The UN weather agency said late Wednesday that "Ida" would be replaced by "Imani" after meteorologists determined that the future use of the name could be upsetting.
Hurricane Ida struck the US Gulf Coast as a Category 4 hurricane last August, bringing major flooding and knocking out power to large parts of the heavily populated region.
The storm turned streets into raging rivers, inundated basements and shut down the New York subway.
In all, the storm caused 55 direct fatalities and 32 indirect fatalities in the United States, the WMO said.
Throughout the annual Atlantic hurricane season, which officially runs from June 1 to November 30, storms are named to make them easier to identify in warning messages.

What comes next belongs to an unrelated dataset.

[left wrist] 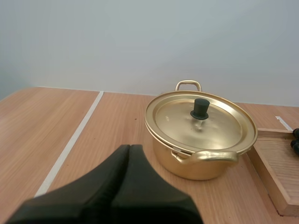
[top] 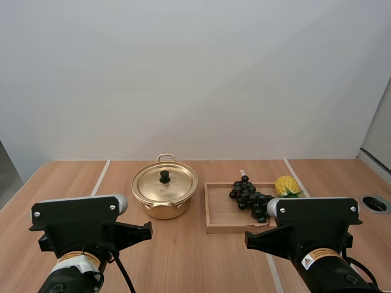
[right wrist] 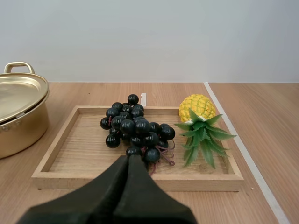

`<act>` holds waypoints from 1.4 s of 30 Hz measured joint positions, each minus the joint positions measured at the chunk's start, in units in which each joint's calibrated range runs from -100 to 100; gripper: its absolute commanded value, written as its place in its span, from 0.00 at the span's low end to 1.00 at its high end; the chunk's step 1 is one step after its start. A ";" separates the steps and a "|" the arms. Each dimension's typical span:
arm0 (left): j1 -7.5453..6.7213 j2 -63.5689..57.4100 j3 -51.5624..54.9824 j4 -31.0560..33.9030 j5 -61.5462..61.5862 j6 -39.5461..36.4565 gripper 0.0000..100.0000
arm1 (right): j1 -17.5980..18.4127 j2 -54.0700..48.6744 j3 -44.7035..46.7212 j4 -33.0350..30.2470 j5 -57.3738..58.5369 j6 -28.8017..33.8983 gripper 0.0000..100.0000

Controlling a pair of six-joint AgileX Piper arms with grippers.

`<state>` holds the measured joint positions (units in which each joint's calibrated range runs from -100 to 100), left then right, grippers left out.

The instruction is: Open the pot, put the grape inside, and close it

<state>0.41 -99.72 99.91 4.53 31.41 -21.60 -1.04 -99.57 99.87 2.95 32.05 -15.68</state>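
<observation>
bright even light | soft shadows | faint sheen on lid [left wrist: 222, 125]

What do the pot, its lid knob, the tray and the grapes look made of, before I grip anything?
The pot and lid: likely thin metal with a shiny gold finish; the surface shows rippled reflections.
The knob: matte black, probably plastic.
The tray: light unpainted wood, grain visible.
The grapes: glossy dark balls with sharp highlights, probably plastic imitation, though the look leaves it open.

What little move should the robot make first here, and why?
Probably open the left gripper and reach for the knob on the lid: the pot is closed, the grapes lie in the wooden tray, and that gripper, shut on nothing, faces the pot.
</observation>
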 measured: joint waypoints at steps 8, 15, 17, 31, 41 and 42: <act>0.00 0.00 0.00 -0.23 -0.16 4.63 0.00 | 1.84 0.00 0.00 -3.78 0.00 1.79 0.00; 0.00 0.00 0.00 -0.23 -0.16 4.76 0.00 | 1.84 0.00 0.00 -3.91 0.00 2.13 0.00; 0.00 0.00 0.00 -0.23 -0.16 4.76 0.00 | 1.84 0.00 0.00 -3.91 0.00 2.13 0.00; 0.00 0.00 0.00 -0.23 -0.16 4.76 0.00 | 1.84 0.00 0.00 -4.01 0.00 2.13 0.00; 0.00 0.00 0.00 -1.32 -0.16 4.41 0.00 | 1.84 0.00 0.00 -4.01 0.00 2.13 0.00; 0.00 0.00 0.00 -1.55 -0.16 4.36 0.00 | 1.84 0.00 0.00 -3.87 0.00 2.13 0.00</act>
<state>0.41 -99.72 99.91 2.98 31.25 -17.24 0.80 -99.57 99.87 -0.91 32.05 -13.55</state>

Storms are assigned alternating male and female names in alphabetical order.
They are reused every six years, though if any hurricane is particularly devastating, its name is retired and replaced.
Ida is the 94th name retired from the list since the system was first put in place in 1953, WMO said.

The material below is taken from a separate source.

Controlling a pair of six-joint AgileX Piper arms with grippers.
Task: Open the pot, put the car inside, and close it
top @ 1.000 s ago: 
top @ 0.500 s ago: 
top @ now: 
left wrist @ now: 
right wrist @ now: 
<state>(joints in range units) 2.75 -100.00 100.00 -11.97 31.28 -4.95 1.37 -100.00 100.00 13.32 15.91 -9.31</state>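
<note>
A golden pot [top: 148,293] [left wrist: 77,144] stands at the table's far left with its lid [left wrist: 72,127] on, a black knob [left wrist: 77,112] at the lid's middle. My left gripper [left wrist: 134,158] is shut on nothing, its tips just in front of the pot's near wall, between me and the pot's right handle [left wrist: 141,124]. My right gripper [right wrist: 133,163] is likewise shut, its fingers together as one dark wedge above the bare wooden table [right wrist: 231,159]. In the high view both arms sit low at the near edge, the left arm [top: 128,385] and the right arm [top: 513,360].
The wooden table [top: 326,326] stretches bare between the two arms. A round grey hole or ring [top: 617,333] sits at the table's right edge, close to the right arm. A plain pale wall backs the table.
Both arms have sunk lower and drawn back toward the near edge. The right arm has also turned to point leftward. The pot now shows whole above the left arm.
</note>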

Many more storms than that have proved deadly, however.
The UN agency said each year, there are on average 84 named tropical cyclones around the world, which over the past half century have on average killed 43 people and caused $78 million (74 million euros) in losses every day.
And the situation is worsening as a result of climate change, with scientists saying the Earth's warming surface temperature is amplifying the impact of extreme weather disasters.
"We had more Category 4 and Category 5 landfalls in the USA from 2017 to 2021 than from 1963 to 2016," Ken Graham, WMO's Hurricane Committee chair, said in the statement.
Named storms also appear to be forming earlier in the year, and discussions are under way about whether to move forward the official start-date of the Atlantic hurricane season.
In 2021, Ida was the most devastating of an extraordinary storm season -- the third most active on record in terms of named storms.
Last year saw 21 named storms with winds of 64 kilometres per hours (39 mph) or greater, including seven hurricanes with winds of at least 118 kilometres per hour, WMO said.